I brainstormed myself with envy. I looked at them, comparing them to myself, seeing myself being completely upside down to them.
“I regret creating this trash. I want to create a better one.”
“These guys don't know how deep the real world is.”
“They shall know the feeling.”
”I won’t accept them with those happy endings.”
“THOSE SWEET DREAMS AND HAPPY ENDINGS DON’T EXIST…IT’S JUST MERELY AN ILLUSION CREATED BY FICTION…”
After speaking loudly, I stopped and I looked up to the ceilings. “If only I can be reborn again or maybe I can go inside this peaceful world…”
A day passed and the night finally came.
The night before the day of school.
I checked my novel, nothing changed, the comments are similar as always.
“This thing is absolute trash, why did people like it?”
The thing is I haven’t slept for weeks due to writing the novel.
I finally realized that my body is reaching my limit.
I took a seat on my chair and looked up to the ceilings while leaning on my back.
“Oh God, just take my life already…from this trashy world….”
“At least, make me cry one last time…for the mistakes and sins I have made…”
“As I thought…I have even lost my feelings…”
“Have I been abandoned…?”
Suddenly, my heart started beating so fast and I couldn't move.

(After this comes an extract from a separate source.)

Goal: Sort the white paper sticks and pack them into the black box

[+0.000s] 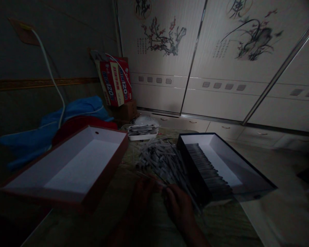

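Note:
In dim light, both hands are close together over the table in front of the pile. My left hand (143,192) is curled with its fingertips pressed together, a thin pale line showing near them. My right hand (179,204) is closed, thumb against fingers, around something small and dark that I cannot make out. Just beyond lies a loose pile of thin, pen-like grey and clear sticks (161,156). To the right, a dark-sided box (247,166) with a white inside holds a row of dark, pen-like sticks (208,168) along its left wall.
At left stands a red-sided box (79,161) with a white inside. A small white tray (142,136) of thin sticks sits behind the pile. Blue cloth (74,111), a red printed carton (115,82) and a white lamp-like stem (50,68) are behind; sliding cabinet doors (159,92) close off the back.

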`<state>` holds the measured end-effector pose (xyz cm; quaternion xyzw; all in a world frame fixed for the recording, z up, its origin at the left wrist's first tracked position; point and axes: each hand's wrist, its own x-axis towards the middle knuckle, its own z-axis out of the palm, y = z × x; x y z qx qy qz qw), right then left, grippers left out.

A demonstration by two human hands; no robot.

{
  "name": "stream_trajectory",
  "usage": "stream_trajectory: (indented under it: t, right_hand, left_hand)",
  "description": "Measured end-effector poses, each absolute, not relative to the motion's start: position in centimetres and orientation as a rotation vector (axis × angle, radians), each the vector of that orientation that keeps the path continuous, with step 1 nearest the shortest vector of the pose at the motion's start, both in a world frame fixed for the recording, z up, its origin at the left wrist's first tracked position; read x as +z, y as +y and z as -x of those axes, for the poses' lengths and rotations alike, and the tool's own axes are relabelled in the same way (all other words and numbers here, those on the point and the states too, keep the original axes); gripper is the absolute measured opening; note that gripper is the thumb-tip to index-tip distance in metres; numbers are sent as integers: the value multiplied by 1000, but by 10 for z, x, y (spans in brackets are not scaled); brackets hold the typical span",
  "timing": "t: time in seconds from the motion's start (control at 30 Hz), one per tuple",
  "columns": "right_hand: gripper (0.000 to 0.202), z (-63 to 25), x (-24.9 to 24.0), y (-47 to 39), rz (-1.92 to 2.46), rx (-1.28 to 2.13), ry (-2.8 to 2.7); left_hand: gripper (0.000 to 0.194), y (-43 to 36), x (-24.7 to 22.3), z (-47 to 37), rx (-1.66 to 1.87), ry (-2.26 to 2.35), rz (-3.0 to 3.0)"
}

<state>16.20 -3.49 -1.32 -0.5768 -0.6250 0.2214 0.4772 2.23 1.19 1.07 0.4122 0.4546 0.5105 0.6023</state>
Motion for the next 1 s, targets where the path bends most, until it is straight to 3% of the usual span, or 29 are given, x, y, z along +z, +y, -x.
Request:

I felt like I collapsed, but suddenly it turned bright.
“I’m outside?”
I took a look at my surroundings..
The usual trashy world I can see everyday.
With their pollution and loud noises everywhere.
Still, something doesn’t feel right.
I can see my house and I don’t remember these environments.
“Where is this?”
This can’t possibly be a dream…
“Have I gone so insane that I can’t even remember what happened- HUH?”
My finger moved in the air and some kind of game command appeared.
It has the name “The CREATOR: Azalzev” with “unlimited on all statuses”
I'm familiar with this name…
That means…
I got transported to my own creation world?!
“Hehehehe…HAHAHAHAHAHA…since I got reincarnated here… it’s time to REWRITE!”
“I shall have revenge on you heroes…”
“I shall show you the deepest of the darkest abyss…the world that was carved right into my own mind…you all shall feel the suffering of this unfair world!!!”
“I’ll recreate, destroy, and…RULE THIS WORLD FOREVER…”
“WELCOME TO MY PLAYGROUND…LET’S ALL HAVE SOME FUN SHALL WE, HEROES?!!!!”
“In the end, people perceive their own world with their viewpoint. What kind of world would you make, Azalzev The CREATOR?”
“Eh-?”
To be continued…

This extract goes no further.